Свет в комнате зажечь нельзя, т.к. светомаскировочная бумага состоит лишь из каких-то клочков. В темноте этой чужой комнаты все гораздо проще: Ирма Кинд, волшебница, внезапно обнажается и без всяких церемоний садится ко мне на колени и своим мелодичным «одноцветным» саксонским голоском начинает щебетать, как она любила все это делать раньше. Мы ложимся. Я – лошадь. Она садится на меня, я же должен спокойно лежать и слушать. Она так любит. Но я не могу более сдерживаться. Прочь одежду! А затем скорее погрузиться, вогнать в нее свой штопор, без всякого волнения, быстрые толчки во влажных горячих, как она выразилась, «опилках». Небольшие ласки, а затем вновь погружаюсь и несусь галопом по этим горячим «опилкам».
Внезапно за окном вспыхивает в небо длинный, острый луч прожектора. Глупцы! Они этим прожектором сами призовут на свои головы бомбардировщики! А почему те, наверху, не затемняют свои самолеты? Тоже могут получить добрую порцию шрапнели.

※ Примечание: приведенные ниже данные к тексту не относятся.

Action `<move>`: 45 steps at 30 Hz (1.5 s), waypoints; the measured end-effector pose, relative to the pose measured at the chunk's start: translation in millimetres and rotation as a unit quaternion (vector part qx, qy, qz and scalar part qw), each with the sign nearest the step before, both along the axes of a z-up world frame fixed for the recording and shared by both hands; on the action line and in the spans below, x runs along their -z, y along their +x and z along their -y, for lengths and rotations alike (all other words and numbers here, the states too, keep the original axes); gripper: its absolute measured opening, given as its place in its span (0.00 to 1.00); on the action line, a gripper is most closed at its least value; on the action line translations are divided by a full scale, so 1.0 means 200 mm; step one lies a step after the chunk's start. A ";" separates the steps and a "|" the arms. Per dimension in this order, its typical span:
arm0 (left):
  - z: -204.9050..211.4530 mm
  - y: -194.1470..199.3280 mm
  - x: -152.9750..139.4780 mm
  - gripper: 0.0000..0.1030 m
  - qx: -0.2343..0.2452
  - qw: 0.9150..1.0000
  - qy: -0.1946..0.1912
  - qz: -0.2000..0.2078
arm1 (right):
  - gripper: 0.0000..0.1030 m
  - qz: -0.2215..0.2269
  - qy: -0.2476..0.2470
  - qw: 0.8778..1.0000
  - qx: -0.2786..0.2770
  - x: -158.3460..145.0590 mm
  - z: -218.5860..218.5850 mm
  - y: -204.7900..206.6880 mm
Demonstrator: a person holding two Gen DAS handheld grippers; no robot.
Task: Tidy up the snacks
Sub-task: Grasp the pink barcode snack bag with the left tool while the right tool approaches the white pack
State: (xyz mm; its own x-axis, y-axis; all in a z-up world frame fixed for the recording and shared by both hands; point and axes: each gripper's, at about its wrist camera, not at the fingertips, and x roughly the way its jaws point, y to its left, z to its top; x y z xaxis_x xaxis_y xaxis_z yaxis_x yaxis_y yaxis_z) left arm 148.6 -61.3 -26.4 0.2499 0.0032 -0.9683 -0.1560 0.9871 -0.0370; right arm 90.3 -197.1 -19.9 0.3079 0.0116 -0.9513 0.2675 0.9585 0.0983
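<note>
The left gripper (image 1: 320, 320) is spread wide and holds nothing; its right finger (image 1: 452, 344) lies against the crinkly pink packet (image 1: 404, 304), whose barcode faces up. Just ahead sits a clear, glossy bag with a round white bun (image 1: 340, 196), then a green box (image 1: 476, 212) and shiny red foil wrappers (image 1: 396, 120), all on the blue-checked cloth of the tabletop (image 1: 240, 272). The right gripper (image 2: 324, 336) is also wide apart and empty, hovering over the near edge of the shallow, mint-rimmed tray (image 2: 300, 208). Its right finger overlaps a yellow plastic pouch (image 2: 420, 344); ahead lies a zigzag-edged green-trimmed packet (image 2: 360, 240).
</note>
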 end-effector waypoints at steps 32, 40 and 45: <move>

То тут то там стали раздаваться завывание сирен. Одна завыла совсем рядом и полдюжины откликнулись со всех сторон. Симфонический оркестр!
Ирма молчит. Из-за сирен я даже не слышу ее дыхания. И теперь окна комнаты напоминают мне окна суфлерской будки на театральной сцене. Я – зритель, сидящий перед театром марионеток. Бомбардировщики и зенитки лупят друг по другу без передышки. Наша комната то внезапно освещается, то вновь резко погружается в темноту. Ирма лежит на животе и голые ее ягодицы то вспыхивают белым светом, то исчезают во тьме. Отблескивают и исчезают. Мне приходит на ум: у косули это называется цветы.